#### [AIM OF THE EXERCISE]
Wherever a line of the data contains "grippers", copy that line.

Records from a data collection
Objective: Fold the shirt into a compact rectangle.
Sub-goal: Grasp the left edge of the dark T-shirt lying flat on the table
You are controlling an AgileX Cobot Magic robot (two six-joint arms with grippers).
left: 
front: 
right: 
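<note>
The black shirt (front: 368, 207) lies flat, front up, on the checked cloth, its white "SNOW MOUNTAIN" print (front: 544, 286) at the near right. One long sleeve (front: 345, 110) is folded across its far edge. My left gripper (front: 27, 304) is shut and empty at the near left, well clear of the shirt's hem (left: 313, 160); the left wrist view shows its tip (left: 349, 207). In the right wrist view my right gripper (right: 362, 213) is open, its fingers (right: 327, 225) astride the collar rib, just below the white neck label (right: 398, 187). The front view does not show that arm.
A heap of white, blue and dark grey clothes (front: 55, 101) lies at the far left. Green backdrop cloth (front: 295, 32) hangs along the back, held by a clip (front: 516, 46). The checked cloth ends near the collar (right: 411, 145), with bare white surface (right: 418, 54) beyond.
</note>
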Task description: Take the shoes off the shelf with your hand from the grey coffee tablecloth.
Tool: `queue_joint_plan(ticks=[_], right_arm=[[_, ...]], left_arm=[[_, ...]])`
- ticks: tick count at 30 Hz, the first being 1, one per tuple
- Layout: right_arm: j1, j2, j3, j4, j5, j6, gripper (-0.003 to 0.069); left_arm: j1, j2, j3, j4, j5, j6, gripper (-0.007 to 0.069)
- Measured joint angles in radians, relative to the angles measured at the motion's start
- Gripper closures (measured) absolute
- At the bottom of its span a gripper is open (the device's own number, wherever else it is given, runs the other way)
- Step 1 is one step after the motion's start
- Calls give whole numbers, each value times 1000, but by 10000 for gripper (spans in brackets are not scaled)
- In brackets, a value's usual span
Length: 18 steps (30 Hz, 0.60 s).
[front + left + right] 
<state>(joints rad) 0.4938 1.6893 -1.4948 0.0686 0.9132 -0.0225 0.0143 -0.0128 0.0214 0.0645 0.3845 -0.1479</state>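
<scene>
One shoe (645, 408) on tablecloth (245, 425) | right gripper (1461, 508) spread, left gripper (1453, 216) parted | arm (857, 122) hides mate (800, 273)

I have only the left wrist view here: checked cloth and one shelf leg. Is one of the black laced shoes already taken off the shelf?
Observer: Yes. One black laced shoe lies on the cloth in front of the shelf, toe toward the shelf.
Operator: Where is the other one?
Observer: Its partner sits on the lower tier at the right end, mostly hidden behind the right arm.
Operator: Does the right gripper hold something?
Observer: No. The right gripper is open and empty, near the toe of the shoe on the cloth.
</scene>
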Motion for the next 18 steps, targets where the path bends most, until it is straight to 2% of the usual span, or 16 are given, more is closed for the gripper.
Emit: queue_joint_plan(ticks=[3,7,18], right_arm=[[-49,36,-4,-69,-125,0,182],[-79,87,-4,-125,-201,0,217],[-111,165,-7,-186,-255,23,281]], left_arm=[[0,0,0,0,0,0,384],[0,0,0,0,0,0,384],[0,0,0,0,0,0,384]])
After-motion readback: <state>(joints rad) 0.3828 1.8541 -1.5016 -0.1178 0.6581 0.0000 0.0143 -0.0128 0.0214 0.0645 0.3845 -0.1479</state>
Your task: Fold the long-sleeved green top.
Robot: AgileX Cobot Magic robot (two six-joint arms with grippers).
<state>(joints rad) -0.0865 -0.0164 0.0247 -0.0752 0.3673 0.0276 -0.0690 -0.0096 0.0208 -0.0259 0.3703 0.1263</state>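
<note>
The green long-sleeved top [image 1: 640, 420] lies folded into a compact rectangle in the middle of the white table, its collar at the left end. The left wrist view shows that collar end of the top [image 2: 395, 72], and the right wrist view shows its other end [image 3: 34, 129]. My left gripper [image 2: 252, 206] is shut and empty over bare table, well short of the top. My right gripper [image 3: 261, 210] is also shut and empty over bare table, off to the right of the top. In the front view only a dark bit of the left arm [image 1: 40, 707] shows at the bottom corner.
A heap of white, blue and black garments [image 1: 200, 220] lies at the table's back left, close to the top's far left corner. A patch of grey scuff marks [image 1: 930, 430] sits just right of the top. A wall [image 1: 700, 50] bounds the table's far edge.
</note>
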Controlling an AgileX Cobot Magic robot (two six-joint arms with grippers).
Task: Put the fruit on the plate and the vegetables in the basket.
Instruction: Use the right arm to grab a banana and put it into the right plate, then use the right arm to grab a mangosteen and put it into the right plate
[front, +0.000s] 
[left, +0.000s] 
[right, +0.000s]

#### [RESPONSE]
You are controlling an AgileX Cobot Magic robot (two six-joint arms with grippers).
Robot: AgileX Cobot Magic robot (two six-joint arms with grippers).
Controlling an AgileX Cobot Magic robot (two six-joint arms with grippers).

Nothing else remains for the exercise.